Be careful with that. There are power and speed issues regarding what can be used on the public path.

On the road and you are limited to 15mph and 250w continuous power as a bike, but it must also have pedals. Any more and it becomes a moped and will need to meet motor vehicle regs.
In a park it would be limited to the same as above as a bike with pedals and only on bike paths. Otherwise not at all.

It is the same problem that Segway have that it is not legal in the UK, on or off the public road.

On private lane with the owners permission is fine.


----------



## Andy.Baloo (Aug 11, 2012)

well l finally got some time to mess with the trike, been far to busy with work all week which turned the workshop into a right mess, spent most of sunday just tidying up but its good to see the floor again lol


l spent several hours thinking about wheels and gearing but just went round in circles  it kept getting out of control and growing bigger,
l like these wheels and tyres as they have plenty of grip on wet grass










downside to these is the rim diameter is so small l cant get the drum brakes up inside the wheel










l could modify some smaller brakes or use some discs and calipers of a quad bike but that involves spending money 
l would like to keep everything suzuki based if l can as l have lots of spare axles, brakes, wheels, tyres etc 

so more rumaging produced these wheels and tyres off a big mower




















good news is that the stud patten is suzuki and that the drums fit up the inside, bad news is that the tyres have around 5mm of tread left and a very closed patten which might be ok for dry grass but would fill up with mud in the wet and give me two fat slicks which wouldent want to go anywhere ,









l looked at some new tyres for these as l quite like the width but 26x12x12 tyres are big money or at least they are in 8 ply which most seem to be

next up was these which are the wrong stud patten but as they are just a flat plate centre l can re drill them to suzuki patten










l might switch from an sj axle to a sidekick/vitara one since that has provision on the top for bolting to a ball joint which in this case would become the motor mount making it a nice compact unit


----------



## Woodsmith (Jun 5, 2008)

When you decide on the wheel size let me know what the rolling diameter is and I will do a gear calculation for you.


----------



## Andy.Baloo (Aug 11, 2012)

Woodsmith said:


> When you decide on the wheel size let me know what the rolling diameter is and I will do a gear calculation for you.



hi Woody

l think l am going to use the grass wheels and tyres of the old mowing machine as the "fat" tyres have grown on me 

the tyres measure 75" around, l have found a small sprocket for the motor which has 13 teeth, looking on ebay for "wheel" sprockets l see l can get anywhere from 34 teeth to 52 teeth quite easily and cheaply

the thing l am looking at is overall diameter of the sprocket l am mounting on the diff, l dont want it to hang down lower than the diff casing so that might limit my options a little or force me to use a jack shaft,

lots of if buts and maybes in my calculations, its a 24volt motor that is rated at 2000rpm but as you know l will have to feed it 48volts to marry up with the controller so do l assume it will spin at 4000 rpm when l double the voltage, guess it depends on load

the diff is 5.125 to 1 and the sprockets should give me a reduction of 
34/13= 2.6, so 2.6x5.125 gives me a 13.3 reduction from the 4000rpm

so if the motors doing 4000 rpm then 4000/13.3 gives me a wheel speed of 300 rpm, 300x75" every minute = 22,500"/min divide by 36 to get to yards/min = 625 yards/min times 60 to get to yards per hour = 37,500yards/hour divide by 1760 to get to miles an hour =21.3 mph 

but that is max spreed and the motor might only get to 3000rpm which would be 15mph, sound a good place to start ?? and then adjust as required

Andy


----------



## Woodsmith (Jun 5, 2008)

Those numbers look right and would be a good place to start. Took about 2 seconds on my spread sheet to check!

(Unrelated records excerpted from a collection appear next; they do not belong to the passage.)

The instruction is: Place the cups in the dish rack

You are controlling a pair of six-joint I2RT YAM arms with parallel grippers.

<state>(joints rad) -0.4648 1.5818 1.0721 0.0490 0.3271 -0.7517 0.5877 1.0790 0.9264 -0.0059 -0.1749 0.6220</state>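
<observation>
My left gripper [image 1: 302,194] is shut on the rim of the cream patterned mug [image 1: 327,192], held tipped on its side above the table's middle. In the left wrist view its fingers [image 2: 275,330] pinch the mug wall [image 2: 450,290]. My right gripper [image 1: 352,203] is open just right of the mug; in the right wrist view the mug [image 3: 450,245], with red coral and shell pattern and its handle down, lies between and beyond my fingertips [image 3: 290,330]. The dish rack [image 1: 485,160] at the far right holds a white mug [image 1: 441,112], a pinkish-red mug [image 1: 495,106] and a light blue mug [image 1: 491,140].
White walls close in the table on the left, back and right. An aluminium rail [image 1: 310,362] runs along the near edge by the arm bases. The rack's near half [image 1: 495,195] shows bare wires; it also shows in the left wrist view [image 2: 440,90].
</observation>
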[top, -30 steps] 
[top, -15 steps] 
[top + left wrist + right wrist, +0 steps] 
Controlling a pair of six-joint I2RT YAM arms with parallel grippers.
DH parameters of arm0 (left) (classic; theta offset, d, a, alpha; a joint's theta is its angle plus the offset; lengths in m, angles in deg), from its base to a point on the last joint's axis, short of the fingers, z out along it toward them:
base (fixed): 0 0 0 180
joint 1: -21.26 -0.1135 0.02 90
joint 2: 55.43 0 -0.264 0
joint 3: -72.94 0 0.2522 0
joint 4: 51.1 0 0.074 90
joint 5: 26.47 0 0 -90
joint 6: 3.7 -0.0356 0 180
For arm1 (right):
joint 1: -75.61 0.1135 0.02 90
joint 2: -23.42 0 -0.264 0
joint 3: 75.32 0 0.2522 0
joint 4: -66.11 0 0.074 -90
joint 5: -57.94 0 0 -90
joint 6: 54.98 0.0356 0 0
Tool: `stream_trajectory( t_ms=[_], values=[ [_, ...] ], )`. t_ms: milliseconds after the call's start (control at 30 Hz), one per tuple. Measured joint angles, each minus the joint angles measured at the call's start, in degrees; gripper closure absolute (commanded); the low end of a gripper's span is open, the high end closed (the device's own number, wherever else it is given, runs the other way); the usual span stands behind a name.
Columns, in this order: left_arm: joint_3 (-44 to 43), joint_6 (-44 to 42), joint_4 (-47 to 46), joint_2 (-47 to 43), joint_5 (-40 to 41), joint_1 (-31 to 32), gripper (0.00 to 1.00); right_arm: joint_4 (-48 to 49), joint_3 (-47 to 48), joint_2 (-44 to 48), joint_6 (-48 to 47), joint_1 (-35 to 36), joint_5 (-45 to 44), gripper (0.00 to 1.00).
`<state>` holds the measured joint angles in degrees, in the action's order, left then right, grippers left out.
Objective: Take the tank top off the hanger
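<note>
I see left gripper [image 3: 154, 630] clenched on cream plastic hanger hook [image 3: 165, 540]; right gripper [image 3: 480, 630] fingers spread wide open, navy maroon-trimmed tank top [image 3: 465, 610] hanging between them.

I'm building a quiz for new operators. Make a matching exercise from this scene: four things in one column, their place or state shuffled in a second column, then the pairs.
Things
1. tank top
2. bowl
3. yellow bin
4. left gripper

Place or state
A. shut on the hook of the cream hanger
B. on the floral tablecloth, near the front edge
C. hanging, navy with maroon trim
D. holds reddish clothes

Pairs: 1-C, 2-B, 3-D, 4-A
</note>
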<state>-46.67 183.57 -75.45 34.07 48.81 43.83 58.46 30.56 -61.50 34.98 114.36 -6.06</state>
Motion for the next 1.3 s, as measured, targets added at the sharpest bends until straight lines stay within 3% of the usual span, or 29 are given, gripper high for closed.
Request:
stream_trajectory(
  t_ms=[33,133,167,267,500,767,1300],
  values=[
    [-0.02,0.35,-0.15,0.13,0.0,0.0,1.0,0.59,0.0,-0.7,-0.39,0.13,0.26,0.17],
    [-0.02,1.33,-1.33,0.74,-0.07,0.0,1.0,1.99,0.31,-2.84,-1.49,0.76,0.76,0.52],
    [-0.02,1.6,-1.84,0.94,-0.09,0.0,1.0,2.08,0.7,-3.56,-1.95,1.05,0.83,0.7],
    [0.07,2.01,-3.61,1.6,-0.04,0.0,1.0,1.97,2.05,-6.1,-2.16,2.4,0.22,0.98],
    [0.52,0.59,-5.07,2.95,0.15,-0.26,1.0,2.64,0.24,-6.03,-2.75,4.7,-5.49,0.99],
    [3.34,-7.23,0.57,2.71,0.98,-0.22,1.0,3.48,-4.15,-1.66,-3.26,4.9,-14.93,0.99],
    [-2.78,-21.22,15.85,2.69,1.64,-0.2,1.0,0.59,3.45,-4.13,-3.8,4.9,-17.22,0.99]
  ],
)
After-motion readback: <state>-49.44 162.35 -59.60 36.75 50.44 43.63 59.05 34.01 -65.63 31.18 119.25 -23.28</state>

You probably wouldn't need to run at full throttle/speed, most of the time but the extra available would be useful for slopes and any increased loading.

Full throttle on my tractor lead to shrapnel!


----------



## Andy.Baloo (Aug 11, 2012)

took me a little longer than 2 seconds but l got there lol

l was having a play with the layout last night, think l will offsett the motor to one side to get it as low as possible probably sat right down on the axle tube,
one battery on the opposite axle tube to balance thing up and 2 or 3 down the centre spine, 3 gives me the lowest c of g but makes it a bit long at 6' overall, l can move the one battery up onto the top of the diff to allow me to move the rear wheel forward and reduce the wheelbase a little but this is robbing space where l might need it for the mounting of the steering column/gear, there is room in front of the axle for a battery or 2 but l really want to keep any weight between the wheels to reduce the chances of tipping forward in an emergency stop 







































getting in front of my self now but was looking on ebay at fairings, found this











if l could get just a front half it would fit over the axle/motor nicely then a seat of a motorbike to cover the centre batteries with a motorcyle rear mudgaurd/wheelarch covering up the rear wheel


----------



## Andy.Baloo (Aug 11, 2012)

well not much physical progress but a lot of thinking done and decisions made.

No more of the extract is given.